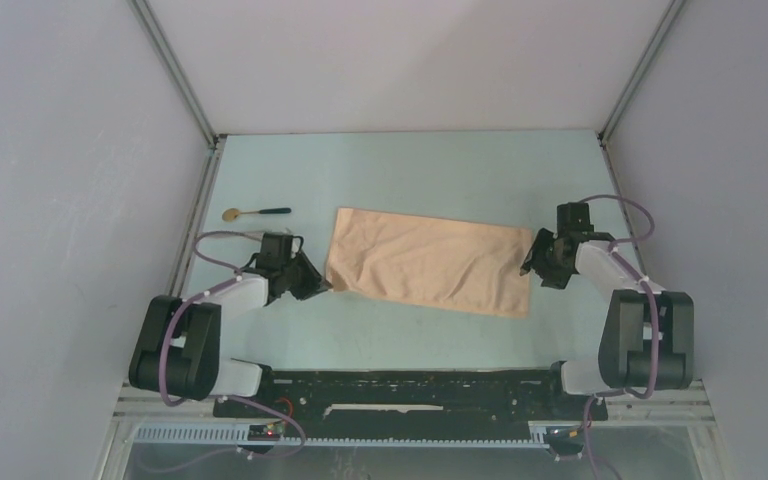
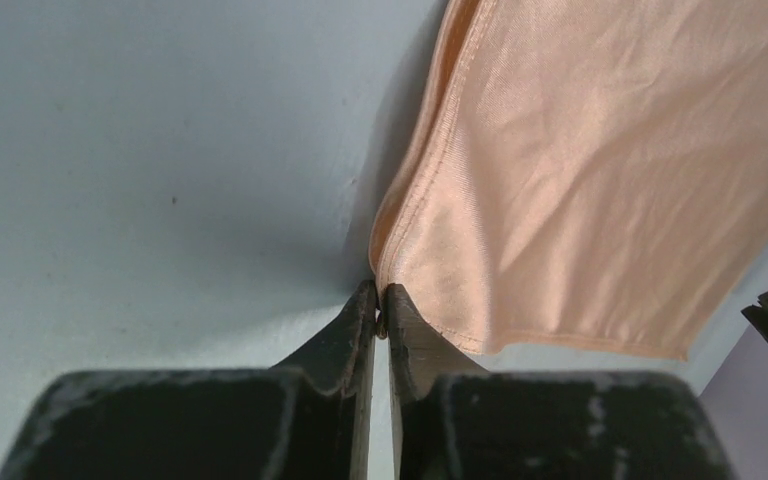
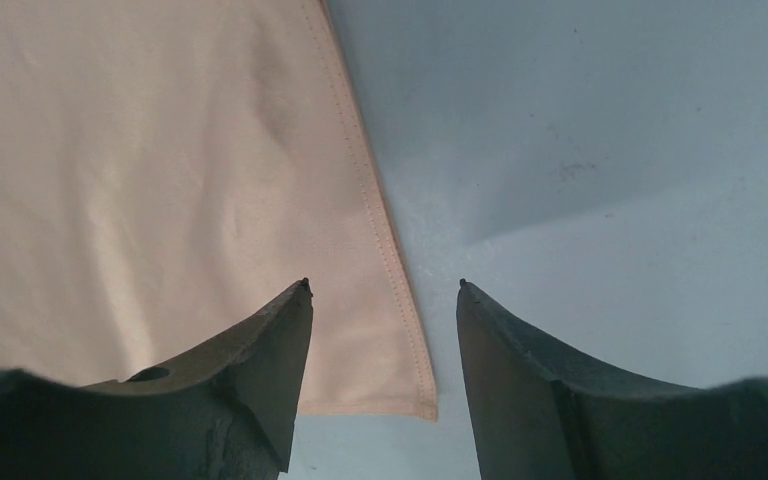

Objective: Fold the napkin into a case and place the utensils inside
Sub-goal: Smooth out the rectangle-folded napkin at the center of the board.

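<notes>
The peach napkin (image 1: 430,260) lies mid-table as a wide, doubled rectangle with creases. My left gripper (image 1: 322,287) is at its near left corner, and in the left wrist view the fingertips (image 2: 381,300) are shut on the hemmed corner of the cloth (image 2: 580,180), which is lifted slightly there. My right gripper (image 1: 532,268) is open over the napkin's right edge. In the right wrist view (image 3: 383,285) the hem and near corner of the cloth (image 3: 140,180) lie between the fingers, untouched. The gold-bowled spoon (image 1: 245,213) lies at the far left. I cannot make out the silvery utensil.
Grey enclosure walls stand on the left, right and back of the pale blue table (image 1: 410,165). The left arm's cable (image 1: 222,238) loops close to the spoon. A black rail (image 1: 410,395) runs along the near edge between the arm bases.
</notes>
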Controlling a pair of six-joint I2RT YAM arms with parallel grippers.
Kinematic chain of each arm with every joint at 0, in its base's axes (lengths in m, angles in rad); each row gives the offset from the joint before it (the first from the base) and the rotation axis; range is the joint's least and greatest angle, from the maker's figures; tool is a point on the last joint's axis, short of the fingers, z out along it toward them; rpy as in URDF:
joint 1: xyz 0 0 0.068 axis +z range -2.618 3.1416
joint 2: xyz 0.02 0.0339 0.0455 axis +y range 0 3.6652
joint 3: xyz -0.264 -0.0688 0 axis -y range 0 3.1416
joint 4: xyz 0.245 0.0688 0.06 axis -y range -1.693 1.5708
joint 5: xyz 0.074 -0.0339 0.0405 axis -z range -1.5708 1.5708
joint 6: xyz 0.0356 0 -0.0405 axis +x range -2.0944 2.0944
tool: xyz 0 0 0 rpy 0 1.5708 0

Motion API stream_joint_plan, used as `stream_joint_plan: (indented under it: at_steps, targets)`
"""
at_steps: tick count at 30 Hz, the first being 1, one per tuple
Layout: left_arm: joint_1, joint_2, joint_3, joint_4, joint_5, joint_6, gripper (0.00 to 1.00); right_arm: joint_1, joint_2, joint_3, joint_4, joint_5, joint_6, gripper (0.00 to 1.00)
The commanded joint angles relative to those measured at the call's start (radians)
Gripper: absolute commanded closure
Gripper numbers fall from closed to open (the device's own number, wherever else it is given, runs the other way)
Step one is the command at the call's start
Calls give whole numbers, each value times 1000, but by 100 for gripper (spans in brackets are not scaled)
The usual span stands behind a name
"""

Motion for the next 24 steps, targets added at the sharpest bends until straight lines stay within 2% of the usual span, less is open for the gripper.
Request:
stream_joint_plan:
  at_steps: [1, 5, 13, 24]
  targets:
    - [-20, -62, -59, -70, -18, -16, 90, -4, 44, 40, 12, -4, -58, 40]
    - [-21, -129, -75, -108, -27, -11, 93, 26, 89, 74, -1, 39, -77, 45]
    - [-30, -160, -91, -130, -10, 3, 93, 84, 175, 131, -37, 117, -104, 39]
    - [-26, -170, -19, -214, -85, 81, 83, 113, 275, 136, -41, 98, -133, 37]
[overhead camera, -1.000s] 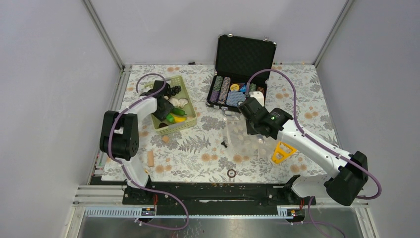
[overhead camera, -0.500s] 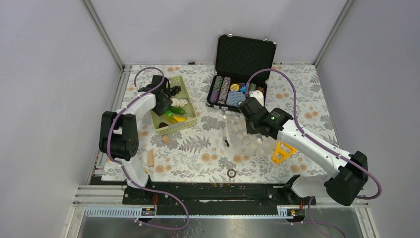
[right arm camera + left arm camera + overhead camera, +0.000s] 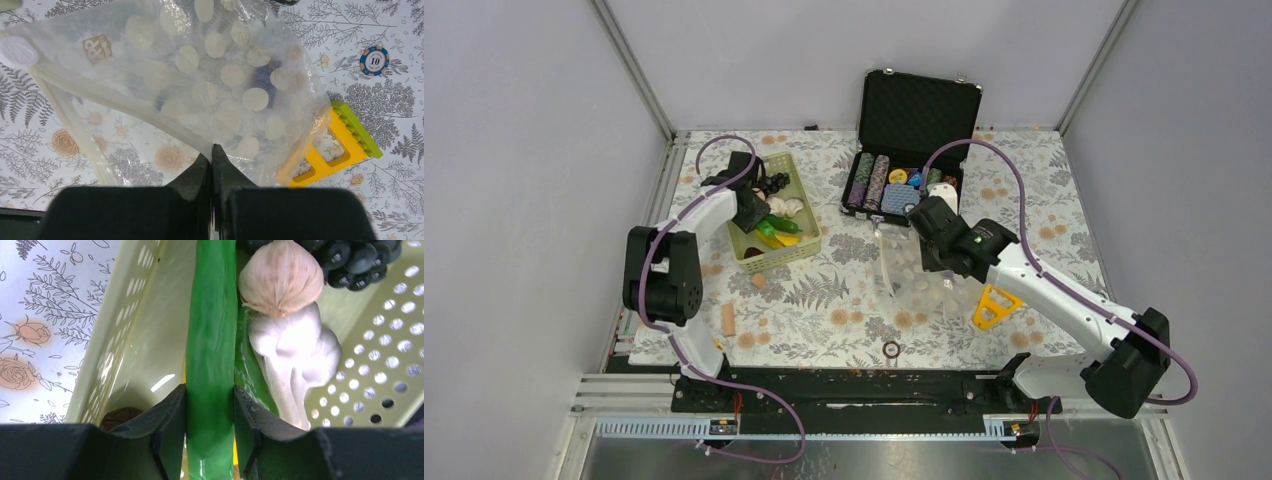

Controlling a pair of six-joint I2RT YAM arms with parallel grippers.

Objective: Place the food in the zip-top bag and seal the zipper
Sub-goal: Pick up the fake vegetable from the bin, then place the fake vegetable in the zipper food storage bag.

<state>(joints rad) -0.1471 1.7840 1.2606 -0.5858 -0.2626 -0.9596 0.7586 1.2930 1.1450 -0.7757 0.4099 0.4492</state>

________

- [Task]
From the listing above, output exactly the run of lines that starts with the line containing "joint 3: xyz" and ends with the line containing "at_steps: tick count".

- [Response to the exercise]
joint 3: xyz -0.264 -0.0688 0 axis -y range 0 3.1416
joint 4: xyz 0.245 0.0688 0.06 axis -y range -1.693 1.5708
joint 5: xyz 0.074 -0.0339 0.0405 axis -z range -1.5708 1.5708
joint 6: xyz 0.0356 0 -0.0405 axis +x range -2.0944 2.0944
tool: xyz 0 0 0 rpy 0 1.5708 0

Motion API stream_joint_plan, used as `stream_joint_plan: (indented under it: at_steps, targets)`
"""
at_steps: tick count at 30 Hz, the first being 1, one per tuple

Nothing more belongs to the answer.